**What is being asked:** Among the lines below, count those with the word "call". Answer with the number only.
### Information provided
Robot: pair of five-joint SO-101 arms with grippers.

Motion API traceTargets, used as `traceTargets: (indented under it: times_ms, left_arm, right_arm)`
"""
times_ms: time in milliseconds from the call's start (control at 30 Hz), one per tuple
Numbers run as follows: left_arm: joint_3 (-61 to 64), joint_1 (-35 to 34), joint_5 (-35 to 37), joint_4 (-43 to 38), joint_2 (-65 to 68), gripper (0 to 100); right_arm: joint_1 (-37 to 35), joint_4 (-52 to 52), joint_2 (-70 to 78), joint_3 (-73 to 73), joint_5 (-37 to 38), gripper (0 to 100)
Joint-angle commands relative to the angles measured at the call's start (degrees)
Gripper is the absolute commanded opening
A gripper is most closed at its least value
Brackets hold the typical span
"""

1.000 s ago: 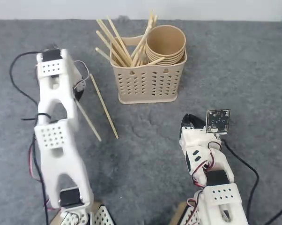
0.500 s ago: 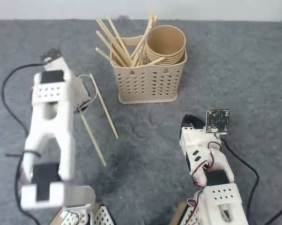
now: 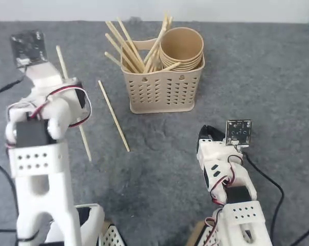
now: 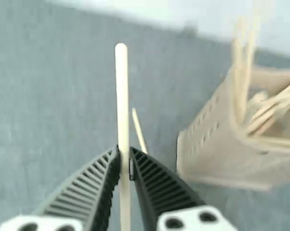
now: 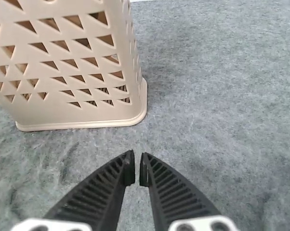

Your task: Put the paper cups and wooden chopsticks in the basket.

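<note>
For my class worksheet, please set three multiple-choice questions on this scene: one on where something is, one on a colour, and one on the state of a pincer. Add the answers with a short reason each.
1. Where does the loose chopstick lie?
A. On the grey mat, beside the basket
B. Inside the basket
C. Under the basket

2. What colour is the basket?
A. Blue
B. Red
C. Beige

3. What state is the left pincer in?
A. Wide open and empty
B. Shut on a second chopstick
C. Shut on a cup

Answers:
1. A: in the high view it lies flat on the mat, apart from the basket.
2. C: its perforated walls are beige.
3. B: the left wrist view shows the pincer clamped around the stick.
</note>
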Motion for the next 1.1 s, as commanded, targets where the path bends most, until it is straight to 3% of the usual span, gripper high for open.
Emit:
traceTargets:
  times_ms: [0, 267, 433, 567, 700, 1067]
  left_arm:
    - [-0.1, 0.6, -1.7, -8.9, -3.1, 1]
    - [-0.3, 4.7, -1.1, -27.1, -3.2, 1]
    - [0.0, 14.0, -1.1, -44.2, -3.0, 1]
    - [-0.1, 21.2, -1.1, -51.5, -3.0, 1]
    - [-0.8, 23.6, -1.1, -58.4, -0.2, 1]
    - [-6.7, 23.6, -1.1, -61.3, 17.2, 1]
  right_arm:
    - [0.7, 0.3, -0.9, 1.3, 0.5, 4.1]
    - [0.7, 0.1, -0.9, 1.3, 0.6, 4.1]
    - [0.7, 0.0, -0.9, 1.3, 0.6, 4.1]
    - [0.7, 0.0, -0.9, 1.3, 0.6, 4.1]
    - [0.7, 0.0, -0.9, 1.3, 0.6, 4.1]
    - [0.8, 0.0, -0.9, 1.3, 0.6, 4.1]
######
**Output:** 2